## Supplied records
....................

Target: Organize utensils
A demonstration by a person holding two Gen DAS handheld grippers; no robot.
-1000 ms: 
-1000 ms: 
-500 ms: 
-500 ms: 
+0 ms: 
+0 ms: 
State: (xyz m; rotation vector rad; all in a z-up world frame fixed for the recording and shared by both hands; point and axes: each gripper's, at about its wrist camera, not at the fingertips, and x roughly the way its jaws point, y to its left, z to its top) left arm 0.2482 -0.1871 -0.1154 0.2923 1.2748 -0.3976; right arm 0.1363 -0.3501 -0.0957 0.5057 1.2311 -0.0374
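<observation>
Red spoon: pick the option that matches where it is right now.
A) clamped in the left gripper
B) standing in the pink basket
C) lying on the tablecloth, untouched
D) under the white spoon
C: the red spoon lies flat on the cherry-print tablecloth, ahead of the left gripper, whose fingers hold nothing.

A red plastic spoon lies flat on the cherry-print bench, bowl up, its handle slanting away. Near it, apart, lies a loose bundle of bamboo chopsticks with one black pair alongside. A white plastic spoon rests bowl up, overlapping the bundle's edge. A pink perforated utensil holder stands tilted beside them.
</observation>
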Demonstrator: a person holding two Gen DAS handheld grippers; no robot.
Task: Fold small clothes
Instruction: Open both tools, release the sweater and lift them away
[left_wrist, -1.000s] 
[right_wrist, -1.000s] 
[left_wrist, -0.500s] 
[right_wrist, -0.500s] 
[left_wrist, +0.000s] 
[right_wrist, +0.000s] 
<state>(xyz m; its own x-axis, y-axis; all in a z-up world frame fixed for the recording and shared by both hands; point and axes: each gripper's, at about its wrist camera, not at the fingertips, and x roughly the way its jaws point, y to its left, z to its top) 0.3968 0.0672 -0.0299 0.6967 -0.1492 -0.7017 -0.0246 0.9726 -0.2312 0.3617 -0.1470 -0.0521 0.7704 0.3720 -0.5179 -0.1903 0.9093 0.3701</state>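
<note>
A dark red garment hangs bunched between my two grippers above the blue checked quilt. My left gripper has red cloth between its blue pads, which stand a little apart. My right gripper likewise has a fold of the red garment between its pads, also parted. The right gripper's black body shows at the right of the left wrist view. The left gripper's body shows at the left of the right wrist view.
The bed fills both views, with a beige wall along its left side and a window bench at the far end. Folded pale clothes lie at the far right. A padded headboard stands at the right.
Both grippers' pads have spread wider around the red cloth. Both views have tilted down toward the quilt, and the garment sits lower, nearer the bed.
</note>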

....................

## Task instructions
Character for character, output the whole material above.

## Solved problem
Target: Organize utensils
A demonstration by a person holding two Gen DAS handheld grippers; no robot.
-1000 ms: 
-1000 ms: 
-500 ms: 
-500 ms: 
+0 ms: 
+0 ms: 
State: (xyz m; rotation vector rad; all in a z-up world frame fixed for the recording and shared by both hands; point and axes: each gripper's, at about its wrist camera, not at the fingertips, and x roughly the way its jaws point, y to its left, z to its top) left arm 0.2482 -0.1871 -0.1154 0.2923 1.2748 -0.3976; right arm 0.1363 -0.3501 -0.0957 0.5057 1.2311 -0.0374
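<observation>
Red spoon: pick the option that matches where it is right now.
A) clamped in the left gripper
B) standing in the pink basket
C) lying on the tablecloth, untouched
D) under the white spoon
C: the red spoon lies flat on the cherry-print tablecloth, ahead of the left gripper, whose fingers hold nothing.

A red plastic spoon lies flat on the cherry-print bench, bowl up, its handle slanting away. Near it, apart, lies a loose bundle of bamboo chopsticks with one black pair alongside. A white plastic spoon rests bowl up, overlapping the bundle's edge. A pink perforated utensil holder stands tilted beside them.
</observation>
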Demonstrator: a person holding two Gen DAS handheld grippers; no robot.
Task: Fold small clothes
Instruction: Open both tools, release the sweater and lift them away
[left_wrist, -1.000s] 
[right_wrist, -1.000s] 
[left_wrist, -0.500s] 
[right_wrist, -0.500s] 
[left_wrist, +0.000s] 
[right_wrist, +0.000s] 
<state>(xyz m; its own x-axis, y-axis; all in a z-up world frame fixed for the recording and shared by both hands; point and axes: each gripper's, at about its wrist camera, not at the fingertips, and x roughly the way its jaws point, y to its left, z to its top) 0.3968 0.0672 -0.0299 0.6967 -0.1492 -0.7017 -0.0246 0.9726 -0.2312 0.3617 -0.1470 -0.0521 0.7704 0.3720 -0.5179 -0.1903 0.9093 0.3701</state>
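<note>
A dark red garment hangs bunched between my two grippers above the blue checked quilt. My left gripper has red cloth between its blue pads, which stand a little apart. My right gripper likewise has a fold of the red garment between its pads, also parted. The right gripper's black body shows at the right of the left wrist view. The left gripper's body shows at the left of the right wrist view.
The bed fills both views, with a beige wall along its left side and a window bench at the far end. Folded pale clothes lie at the far right. A padded headboard stands at the right.
Both grippers' pads have spread wider around the red cloth. Both views have tilted down toward the quilt, and the garment sits lower, nearer the bed.
</note>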

The output above is the complete answer.